8 Relationships: Gods/Deities and Spirits

Back in the writing saddle.


Maybe it was using the piano keyboard in the picture for the last entry, but I was abruptly overwhelmed by the need to re-perform my piano concerto using my new music workstation. It turned out very well.

I have a respectful but somewhat stand-offish relationship with the gods. Part of it was that I was severely abused in my first divine relationship.

My father was a lapsed Roman Catholic who had little use for churches, religion, or gods. He took us to church to keep my mother happy.

My mother was raised in a little fundamentalist cult in rural Oklahoma, and she had seen the face of God. That vision probably took place during a psychotic break triggered by post-partum depression after my younger sister’s birth. Old letters indicate that mental problems were not a new thing for her. What I don’t venture to guess is whether the mental illness created her god, or if her god created the mental illness, because her god was a monster.

I grew up with that god, and reached my forties before I could look him straight in the eye and say, “You were and are a monster. I will not feed you any longer with honor, nor with worship, nor with fear, nor even with hatred. I write you completely out of my life. I ignore you so completely that even your memory will be lost.”

So as you might imagine, I’m a little distrustful around all gods.

A couple of weeks ago, I spoke with Hades, Greek Lord of the Underworld. The priest had channeled him the night before, so only an echo was left, but I could hear that echo in his voice and his choice of words. I heard none of the blustering wrath of my mother’s god — Hades was compassionate and very approachable.

I’ve spoken with Isis a number of times, again through a channel, as well as with other goddesses who did not identify themselves by name. Those were invariably beautiful, moving experiences, and I have always been treated with great kindness and gentleness.

I’ve spoken with the collection of dead guys that call themselves Abraham. They very rarely speak of individual futures, but they made an exception for me, as an act of compassion. I was skeptical, even angry with them for making such a prediction, but I’m happy to say that the future they predicted — which was a good one — started to unfold within two months of that conversation.

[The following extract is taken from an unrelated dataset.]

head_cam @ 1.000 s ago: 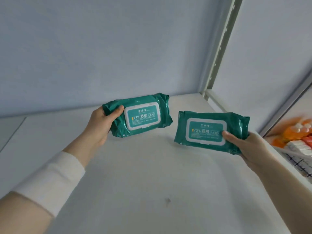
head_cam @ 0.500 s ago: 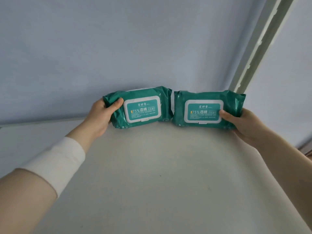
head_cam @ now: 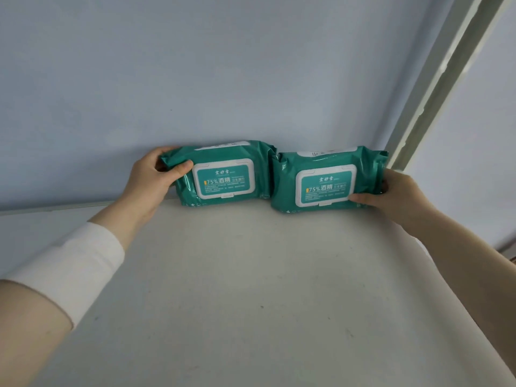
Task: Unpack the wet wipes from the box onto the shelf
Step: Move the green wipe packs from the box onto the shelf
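Together, two wipe packs (head_cam: 223,174) (head_cam: 324,185) on one shelf (head_cam: 251,289), left grip (head_cam: 150,180) grasping one, right grip (head_cam: 396,192) grasping the other.

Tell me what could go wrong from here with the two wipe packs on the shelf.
1. The left pack and right pack stand on edge against the back wall; when the left hand and right hand let go, either might tip forward onto the shelf.
2. The right pack's crumpled end sits close to the upright post and might snag.
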A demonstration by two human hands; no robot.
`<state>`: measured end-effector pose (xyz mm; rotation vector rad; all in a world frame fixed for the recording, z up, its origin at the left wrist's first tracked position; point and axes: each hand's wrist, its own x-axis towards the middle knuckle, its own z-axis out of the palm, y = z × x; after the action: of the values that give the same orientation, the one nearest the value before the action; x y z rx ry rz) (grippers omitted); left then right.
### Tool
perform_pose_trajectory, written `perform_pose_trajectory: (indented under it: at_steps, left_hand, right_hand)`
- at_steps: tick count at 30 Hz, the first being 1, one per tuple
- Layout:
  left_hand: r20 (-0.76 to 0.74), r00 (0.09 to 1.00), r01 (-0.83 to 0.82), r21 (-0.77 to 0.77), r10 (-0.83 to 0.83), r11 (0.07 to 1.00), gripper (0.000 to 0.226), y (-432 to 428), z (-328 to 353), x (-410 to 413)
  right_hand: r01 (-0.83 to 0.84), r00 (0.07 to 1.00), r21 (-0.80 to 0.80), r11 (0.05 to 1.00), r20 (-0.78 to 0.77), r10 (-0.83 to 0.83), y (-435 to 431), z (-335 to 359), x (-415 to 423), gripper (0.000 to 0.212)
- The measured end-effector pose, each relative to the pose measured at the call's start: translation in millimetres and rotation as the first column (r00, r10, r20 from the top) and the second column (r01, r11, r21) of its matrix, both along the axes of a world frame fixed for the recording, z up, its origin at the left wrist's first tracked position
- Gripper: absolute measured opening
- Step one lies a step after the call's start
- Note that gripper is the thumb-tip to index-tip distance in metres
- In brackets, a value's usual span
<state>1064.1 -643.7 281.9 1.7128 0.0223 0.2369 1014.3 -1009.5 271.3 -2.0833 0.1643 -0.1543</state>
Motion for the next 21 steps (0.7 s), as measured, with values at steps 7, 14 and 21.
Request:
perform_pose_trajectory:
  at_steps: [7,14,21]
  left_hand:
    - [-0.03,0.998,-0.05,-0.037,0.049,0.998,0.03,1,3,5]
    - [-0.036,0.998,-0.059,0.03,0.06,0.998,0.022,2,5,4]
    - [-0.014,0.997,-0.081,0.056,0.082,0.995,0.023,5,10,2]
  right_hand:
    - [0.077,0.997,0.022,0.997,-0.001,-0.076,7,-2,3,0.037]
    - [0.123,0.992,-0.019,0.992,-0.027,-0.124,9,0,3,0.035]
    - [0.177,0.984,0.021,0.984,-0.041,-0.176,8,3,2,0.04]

I’ve had my own inner connections with many levels of beings, large and small. I’ve held conversations with Jesus — I have no issues with him, only with his dad. A river full of playful Niaids. A reclusive but friendly tribe of not-people living in the shadows of a dark forest at the foot of a jade-green cliff. Several unnamed goddesses. A tribe of plains warriors. The Wolf spirit.

I don’t pretend to know what the gods are.

They are, in an important and objective sense, quite real. The monster-god of my mother holds sway over millions of people within sects of Christianity, and I can speculate it is the same god who dominates similar sects of Muslims, Hindus, and other faiths under different aliases. The figures of the goddess, whether you call her Nemetona, Isis, or Mary, have come to the aid of many millions when comfort was needed. Hades, as he told me himself two weeks ago, waits patiently for each of us, to help us through death into what comes after.

Shared experience provides the foundation — indeed, the only evidence — of what we call “reality.” When someone silently passes wind in an elevator, no one questions its reality because we all share the experience. When a goddess visits a grove and leaves a sweet peace in the place that can be felt and described in similar terms by many who visit for years afterward, how can we reasonably consider it any less real?

On the other hand, the gods are suspiciously anthropomorphic.

One explanation for this, accepted without question by most people throughout history, is that we are made in the image of the gods: it isn’t that they are like us, it is that we are like them.

This was easy to reconcile with the old creation myths, but very difficult to reconcile with the modern story told by science. We are now told that two-legged erect hominids didn’t exist even two million years ago, which is only a shallow scratch on the age of the earth. Modern humans are only a few hundred thousand years old at the most.

What were the gods for the billions of years of earth’s history prior to our shallow scratch of time? What were the gods in the relatively recent age of the dinosaurs? Did they not exist back then? Did they take dinosaur forms? Or are we to believe the conceit that the gods have always had human characteristics, and it simply took them sixteen billion years or so to push and shove the world into its “proper” shape so that we could take on their forms as the ultimate expression of their natures?

The gods appear to and through our senses, inner and outer. Whatever the gods are, we see them through the limits of our perception and imagination. I believe this is the reason — and the only real reason — they seem so human to us. If the field mice experience them (and I suspect they do) they doubtless see the gods as other field mice.

This is the best we can possibly do.

The ancient Chinese Taoists had the saying, “The Tao you can name is not the Tao.” In all humility, the same must be said of the gods. Whatever they really are — like the real Tao — is not something we can see or describe or even imagine. We are, as I like to say, merely hairless pink apes with delusions of intelligence and a penchant for big hats. The Tao and the gods alike are out of our league.

Yet we sense something of them: a flicker of light, a flash of joy, a phrase of music, a wavering but welcome image in a darkened mirror. And their touch changes us.